It may be due to unnecessary full materialization of the self-join.

The only reason you are using T2 is to check that there is a lower DocumentID than the one you've gotten from T1. But if there are 100 such, the join will have 100 rows for the same v_user_id/T1.DocumentID. That's not necessary.
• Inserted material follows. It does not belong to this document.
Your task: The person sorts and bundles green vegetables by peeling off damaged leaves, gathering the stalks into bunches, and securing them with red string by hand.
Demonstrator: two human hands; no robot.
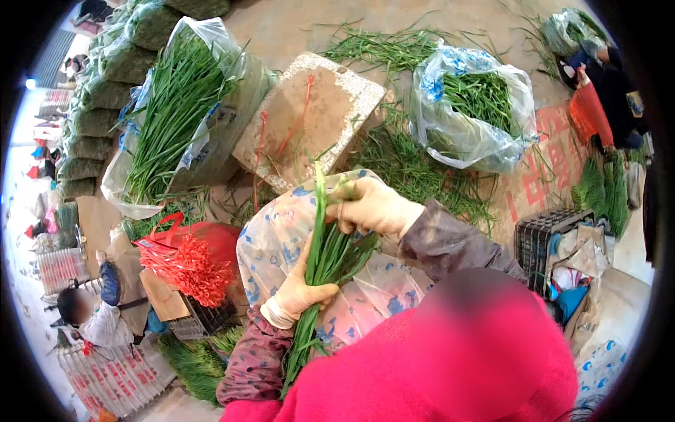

Try to rewrite as

... AND EXISTS ( SELECT * FROM regulatory T2 WHERE ...) 

EDIT

That is, from the innermost SELECT,

  • remove everything that references T2 :

SELECT t1.DocumentID FROM regulatory T1, regulatory T2
WHERE (t1.group_ID=v_user_id AND t2.group_ID=v_user_id AND TRIM(t1.title)=TRIM(t2.title)
AND TRIM(t1.spare1='red.gif') AND (t1.docref=v_temp) AND t1.DocumentID>t2.DocumentID)

  • and add the existential predicate :

AND EXISTS ( SELECT * FROM regulatory T2 WHERE ...)

  • replacing those ellipsis with all the WHERE clauses that were removed just prior :

... WHERE T2.group_ID=v_user_id AND TRIM(T2.title) = TRIM(T1.title) and T2.DocumentID < T1. ...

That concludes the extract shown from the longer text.